INSTRUCTIONS TO FOLLOW: Locate the line bearing "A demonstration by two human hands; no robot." in the material below, then reproduce it and each following line up to and including the line bearing "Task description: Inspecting".
▽
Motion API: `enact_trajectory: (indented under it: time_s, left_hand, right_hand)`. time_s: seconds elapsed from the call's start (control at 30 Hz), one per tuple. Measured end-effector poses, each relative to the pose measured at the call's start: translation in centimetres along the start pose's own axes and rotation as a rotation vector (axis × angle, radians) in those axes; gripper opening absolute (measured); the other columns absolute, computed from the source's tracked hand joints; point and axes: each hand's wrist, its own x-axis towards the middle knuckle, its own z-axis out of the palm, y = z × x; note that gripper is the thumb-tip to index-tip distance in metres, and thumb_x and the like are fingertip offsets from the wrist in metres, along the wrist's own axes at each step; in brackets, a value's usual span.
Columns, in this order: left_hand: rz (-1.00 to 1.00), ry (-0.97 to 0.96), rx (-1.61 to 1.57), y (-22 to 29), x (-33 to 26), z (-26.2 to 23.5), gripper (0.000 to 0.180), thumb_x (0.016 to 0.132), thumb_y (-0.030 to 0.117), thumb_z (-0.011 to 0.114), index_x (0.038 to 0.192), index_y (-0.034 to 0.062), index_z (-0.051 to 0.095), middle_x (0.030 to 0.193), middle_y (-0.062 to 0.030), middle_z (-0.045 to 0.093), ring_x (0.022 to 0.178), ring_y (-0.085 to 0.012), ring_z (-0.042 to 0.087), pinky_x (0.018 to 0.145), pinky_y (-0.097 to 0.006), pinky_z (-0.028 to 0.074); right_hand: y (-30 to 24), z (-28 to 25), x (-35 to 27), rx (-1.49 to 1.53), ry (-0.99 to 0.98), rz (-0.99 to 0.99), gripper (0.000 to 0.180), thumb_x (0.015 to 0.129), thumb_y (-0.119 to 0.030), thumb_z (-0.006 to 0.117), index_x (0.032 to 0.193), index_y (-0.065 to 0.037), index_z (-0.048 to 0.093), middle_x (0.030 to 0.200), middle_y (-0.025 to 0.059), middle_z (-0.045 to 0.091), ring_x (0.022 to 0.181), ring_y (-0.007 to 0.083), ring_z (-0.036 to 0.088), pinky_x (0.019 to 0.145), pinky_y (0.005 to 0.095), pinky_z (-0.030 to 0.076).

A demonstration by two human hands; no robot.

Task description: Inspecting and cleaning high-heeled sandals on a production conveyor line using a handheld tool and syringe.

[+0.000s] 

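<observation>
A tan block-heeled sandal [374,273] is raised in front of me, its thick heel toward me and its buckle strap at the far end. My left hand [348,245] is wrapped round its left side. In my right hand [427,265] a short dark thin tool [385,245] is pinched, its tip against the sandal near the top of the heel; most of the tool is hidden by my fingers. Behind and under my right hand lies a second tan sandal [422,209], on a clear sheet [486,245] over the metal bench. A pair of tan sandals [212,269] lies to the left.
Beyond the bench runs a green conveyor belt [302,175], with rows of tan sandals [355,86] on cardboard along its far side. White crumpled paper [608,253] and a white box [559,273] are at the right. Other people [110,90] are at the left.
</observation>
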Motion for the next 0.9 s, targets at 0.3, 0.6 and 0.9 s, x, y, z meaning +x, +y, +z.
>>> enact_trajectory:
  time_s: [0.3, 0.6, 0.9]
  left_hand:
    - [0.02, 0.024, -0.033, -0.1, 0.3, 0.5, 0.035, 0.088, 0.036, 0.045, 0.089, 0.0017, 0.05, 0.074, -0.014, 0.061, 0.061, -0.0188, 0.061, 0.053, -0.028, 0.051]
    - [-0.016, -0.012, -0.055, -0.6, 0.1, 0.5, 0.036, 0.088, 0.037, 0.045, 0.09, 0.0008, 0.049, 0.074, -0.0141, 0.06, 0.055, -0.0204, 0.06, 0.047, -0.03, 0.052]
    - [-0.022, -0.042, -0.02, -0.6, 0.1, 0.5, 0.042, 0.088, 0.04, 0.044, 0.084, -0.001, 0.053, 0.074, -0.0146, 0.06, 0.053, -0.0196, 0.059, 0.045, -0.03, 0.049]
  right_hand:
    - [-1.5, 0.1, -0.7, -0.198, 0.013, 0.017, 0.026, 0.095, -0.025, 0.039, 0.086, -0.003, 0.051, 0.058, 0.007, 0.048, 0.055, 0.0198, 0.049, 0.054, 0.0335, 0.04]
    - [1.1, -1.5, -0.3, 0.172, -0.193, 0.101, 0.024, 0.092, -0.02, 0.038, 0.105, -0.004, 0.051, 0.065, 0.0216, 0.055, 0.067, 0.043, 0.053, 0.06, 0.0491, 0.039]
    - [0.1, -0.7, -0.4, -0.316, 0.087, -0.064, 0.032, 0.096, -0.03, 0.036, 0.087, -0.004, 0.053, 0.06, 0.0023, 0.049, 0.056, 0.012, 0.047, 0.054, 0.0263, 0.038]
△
EXERCISE RESPONSE:
A demonstration by two human hands; no robot.

Task description: Inspecting and cleaning high-heeled sandals on a production conveyor line using a handheld tool and syringe.

There's no more to the output.